Al via bonifica Tito e Valbasento: sarà la volta buona?

vlcsnap-2013-05-31-17h13m17s154Potenza – La notizia è di quelle che non fa neanche più rumore; e questo è un fatto naturale: succede a tutti quegli annunci proclamati più e più volte ai quali non ha fatto mai seguito l’attuazione dell’evento in essi contenuto. “Al via la bonifica delle aree industriali di Tito e Valbasento”: questo il proclama, in questione. Quante volte i lucani l’avranno già letto sui giornali? Almeno decine e decine di volte, ad essere buoni; è uno di quei tormentoni che, ormai, si è svuotato di tutta la sua forza non più buono neanche come risorsa politica. Non per essere disfattisti ma solo per dare un quadro più equilibrato della vicenda tocca ricordare che queste due aree industriali: una in provincia di Matera, la Valbasento, ed una in Provincia di Potenza, quella di Tito, aspettano di essere bonificate non da pochi anni: con il Decreto 8 Luglio 2002, per esempio, si stabiliva la perimetrazione del sito potentino. Si gettavano così le basi per una imminente bonifica; allo stesso modo con la legge 179/2002 l’area industriale della Valbasento, veniva individuata quale sito da bonificare e nel 2003 se ne approvava il relativo Piano di caratterizzazione. Ad oggi però, nulla si è mosso. Solo proclami, milioni e milioni di euro declamati in pompa magna, rimpalli tra Governo nazionale e Governo regionale, intese, accordi CIPE ma null’altro. Ed in tutto questo intricato quadro di comunicazioni uguali e diverse non si è mai compreso dove finiscano le competenze statali ed inizino quelle regionali; sembra quasi un quadro tenuto volutamente dai contorni indefiniti.
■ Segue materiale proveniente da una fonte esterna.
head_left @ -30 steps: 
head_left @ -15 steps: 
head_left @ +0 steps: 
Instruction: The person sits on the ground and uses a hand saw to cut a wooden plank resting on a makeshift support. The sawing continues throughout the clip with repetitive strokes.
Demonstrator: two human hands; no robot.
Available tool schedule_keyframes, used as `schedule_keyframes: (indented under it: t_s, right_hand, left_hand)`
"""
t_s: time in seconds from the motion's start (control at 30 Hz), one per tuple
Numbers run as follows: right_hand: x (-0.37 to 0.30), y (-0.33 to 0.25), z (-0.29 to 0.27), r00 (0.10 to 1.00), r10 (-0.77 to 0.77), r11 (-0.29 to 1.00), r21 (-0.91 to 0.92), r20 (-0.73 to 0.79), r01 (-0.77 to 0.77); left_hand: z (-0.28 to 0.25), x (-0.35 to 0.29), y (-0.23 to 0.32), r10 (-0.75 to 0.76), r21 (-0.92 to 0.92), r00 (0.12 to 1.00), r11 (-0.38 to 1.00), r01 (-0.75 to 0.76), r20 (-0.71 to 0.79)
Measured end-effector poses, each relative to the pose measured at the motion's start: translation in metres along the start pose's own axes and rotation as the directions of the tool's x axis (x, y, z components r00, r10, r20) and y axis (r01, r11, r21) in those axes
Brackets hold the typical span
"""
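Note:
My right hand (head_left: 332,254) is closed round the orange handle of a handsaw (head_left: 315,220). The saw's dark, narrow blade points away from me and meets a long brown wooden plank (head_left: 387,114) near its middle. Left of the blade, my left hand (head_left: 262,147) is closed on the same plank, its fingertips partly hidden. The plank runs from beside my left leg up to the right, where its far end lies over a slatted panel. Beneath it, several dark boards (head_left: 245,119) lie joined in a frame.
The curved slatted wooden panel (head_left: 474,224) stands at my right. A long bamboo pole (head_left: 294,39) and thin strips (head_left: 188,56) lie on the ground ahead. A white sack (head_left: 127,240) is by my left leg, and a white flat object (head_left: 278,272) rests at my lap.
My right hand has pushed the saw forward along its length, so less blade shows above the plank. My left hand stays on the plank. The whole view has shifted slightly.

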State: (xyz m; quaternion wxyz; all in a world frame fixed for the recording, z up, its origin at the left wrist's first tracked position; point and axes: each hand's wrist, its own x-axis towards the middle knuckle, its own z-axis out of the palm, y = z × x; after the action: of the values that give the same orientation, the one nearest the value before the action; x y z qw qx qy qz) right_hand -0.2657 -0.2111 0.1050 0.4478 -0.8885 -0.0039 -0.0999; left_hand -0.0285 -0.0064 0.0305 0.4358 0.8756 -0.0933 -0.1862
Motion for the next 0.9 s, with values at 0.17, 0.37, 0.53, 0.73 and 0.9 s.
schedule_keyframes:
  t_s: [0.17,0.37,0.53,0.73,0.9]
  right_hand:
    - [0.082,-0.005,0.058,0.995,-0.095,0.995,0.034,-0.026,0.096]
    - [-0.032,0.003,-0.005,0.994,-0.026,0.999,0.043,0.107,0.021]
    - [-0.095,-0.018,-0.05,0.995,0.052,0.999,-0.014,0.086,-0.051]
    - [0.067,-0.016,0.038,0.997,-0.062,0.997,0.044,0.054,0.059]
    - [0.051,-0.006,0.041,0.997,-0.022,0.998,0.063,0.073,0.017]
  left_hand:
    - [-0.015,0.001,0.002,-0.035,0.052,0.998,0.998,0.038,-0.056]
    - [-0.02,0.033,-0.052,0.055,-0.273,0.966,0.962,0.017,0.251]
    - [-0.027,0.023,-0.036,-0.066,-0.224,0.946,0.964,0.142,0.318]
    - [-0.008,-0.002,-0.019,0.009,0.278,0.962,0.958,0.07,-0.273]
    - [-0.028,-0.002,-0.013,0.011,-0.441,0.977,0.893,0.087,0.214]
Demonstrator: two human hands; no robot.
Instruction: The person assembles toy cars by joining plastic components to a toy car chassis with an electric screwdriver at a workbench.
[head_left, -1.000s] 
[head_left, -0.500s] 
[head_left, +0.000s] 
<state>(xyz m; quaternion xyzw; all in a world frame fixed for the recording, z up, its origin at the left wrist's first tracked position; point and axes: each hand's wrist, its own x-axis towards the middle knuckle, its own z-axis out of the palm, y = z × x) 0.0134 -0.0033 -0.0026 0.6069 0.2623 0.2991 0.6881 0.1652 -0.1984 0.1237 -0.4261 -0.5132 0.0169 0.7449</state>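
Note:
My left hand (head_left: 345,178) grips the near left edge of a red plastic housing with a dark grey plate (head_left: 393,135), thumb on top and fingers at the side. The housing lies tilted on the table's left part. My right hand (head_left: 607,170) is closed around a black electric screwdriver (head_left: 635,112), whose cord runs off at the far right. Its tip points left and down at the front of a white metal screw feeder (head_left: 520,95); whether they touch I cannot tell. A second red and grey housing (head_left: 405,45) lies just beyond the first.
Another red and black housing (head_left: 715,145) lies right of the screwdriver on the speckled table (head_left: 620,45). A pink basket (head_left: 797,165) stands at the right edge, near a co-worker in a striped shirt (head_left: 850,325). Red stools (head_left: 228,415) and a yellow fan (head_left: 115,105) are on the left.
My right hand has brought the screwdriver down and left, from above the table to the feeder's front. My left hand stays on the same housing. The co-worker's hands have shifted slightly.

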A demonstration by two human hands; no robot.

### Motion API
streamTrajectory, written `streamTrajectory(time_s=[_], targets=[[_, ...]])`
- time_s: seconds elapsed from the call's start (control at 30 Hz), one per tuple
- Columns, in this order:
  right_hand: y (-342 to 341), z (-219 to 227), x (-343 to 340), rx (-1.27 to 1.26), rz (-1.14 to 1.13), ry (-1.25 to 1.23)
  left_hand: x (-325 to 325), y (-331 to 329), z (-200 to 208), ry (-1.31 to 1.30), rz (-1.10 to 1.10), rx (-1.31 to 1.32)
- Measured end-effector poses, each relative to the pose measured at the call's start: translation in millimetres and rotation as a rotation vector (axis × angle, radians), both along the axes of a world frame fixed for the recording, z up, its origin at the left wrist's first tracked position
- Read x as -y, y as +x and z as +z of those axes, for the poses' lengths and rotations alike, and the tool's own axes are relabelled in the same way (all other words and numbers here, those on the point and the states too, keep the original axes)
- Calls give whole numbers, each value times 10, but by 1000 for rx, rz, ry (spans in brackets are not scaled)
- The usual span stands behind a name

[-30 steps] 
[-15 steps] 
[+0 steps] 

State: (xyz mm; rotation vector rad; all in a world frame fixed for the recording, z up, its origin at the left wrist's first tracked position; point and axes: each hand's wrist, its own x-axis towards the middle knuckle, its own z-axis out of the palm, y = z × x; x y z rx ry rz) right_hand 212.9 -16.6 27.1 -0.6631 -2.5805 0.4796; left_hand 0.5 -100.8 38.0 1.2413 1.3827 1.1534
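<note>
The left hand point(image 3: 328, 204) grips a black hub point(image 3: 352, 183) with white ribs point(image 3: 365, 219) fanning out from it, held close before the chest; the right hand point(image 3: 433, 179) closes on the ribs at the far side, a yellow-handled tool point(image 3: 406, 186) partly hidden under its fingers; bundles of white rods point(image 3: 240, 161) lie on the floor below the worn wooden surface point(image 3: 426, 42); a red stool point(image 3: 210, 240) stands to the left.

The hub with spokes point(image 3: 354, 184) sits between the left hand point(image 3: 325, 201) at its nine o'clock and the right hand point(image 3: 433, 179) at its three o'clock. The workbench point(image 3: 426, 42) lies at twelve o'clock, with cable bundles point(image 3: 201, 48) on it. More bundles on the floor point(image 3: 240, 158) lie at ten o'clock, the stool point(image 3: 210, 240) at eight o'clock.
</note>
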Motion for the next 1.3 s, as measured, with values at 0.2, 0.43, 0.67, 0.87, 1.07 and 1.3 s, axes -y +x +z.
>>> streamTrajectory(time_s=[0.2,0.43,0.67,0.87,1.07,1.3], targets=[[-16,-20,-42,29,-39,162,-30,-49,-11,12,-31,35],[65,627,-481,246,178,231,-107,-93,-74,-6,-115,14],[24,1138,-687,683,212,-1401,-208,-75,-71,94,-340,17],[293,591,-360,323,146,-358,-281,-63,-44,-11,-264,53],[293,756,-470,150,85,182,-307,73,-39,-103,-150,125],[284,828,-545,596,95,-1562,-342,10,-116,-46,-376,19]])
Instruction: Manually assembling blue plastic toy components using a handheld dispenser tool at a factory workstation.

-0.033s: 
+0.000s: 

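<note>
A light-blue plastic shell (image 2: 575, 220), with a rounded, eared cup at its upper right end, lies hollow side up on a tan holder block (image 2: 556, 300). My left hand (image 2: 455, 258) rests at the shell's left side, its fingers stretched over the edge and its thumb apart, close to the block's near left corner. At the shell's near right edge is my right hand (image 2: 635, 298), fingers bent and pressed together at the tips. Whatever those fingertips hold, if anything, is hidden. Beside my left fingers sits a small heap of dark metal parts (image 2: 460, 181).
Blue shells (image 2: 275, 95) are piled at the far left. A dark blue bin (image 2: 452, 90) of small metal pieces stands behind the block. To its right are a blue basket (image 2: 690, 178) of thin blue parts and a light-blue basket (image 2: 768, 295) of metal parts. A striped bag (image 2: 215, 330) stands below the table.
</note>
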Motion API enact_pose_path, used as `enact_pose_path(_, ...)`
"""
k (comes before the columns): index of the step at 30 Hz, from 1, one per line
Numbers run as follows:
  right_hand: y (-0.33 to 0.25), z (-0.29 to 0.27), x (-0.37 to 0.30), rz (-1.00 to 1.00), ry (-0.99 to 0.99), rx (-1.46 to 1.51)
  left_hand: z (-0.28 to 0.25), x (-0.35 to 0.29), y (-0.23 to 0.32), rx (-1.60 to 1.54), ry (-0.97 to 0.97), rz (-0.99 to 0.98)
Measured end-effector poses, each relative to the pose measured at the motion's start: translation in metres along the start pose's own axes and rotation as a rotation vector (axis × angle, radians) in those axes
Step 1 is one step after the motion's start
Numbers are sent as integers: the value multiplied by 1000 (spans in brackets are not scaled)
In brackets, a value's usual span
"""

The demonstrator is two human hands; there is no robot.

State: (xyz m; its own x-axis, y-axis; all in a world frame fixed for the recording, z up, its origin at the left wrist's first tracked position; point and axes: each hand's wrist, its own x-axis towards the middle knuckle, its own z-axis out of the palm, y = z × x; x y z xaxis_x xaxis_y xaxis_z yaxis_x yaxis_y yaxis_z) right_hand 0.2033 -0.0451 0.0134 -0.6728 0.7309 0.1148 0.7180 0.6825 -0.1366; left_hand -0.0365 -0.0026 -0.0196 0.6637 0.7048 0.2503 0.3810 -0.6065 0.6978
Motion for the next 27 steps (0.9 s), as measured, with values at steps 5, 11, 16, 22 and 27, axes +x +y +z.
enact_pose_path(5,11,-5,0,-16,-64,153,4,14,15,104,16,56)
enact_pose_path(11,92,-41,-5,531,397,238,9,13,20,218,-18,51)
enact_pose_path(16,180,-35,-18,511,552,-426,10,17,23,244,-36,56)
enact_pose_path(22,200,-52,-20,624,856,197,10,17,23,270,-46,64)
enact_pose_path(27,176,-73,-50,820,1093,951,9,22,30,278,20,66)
Ma veniamo all’ultima notizia: la Regione Basilicata è in attesa di essere convocata dal Ministero dello Sviluppo economico e dal Ministero dell’Ambiente, per la sottoscrizione dell’Accordo di Programma Quadro Cipe-Sin che darà il via alla bonifica dei siti di interesse nazionale di Tito e della Valbasento. E’ già stata approvata una dotazione finanziaria pari a 46.268.000 euro: risorse che saranno disponibili subito dopo la sottoscrizione della convenzione tra Regione e Ministeri. Lo ha annunciato il 28 Maggio il direttore generale del Dipartimento Ambiente Donato Viggiano.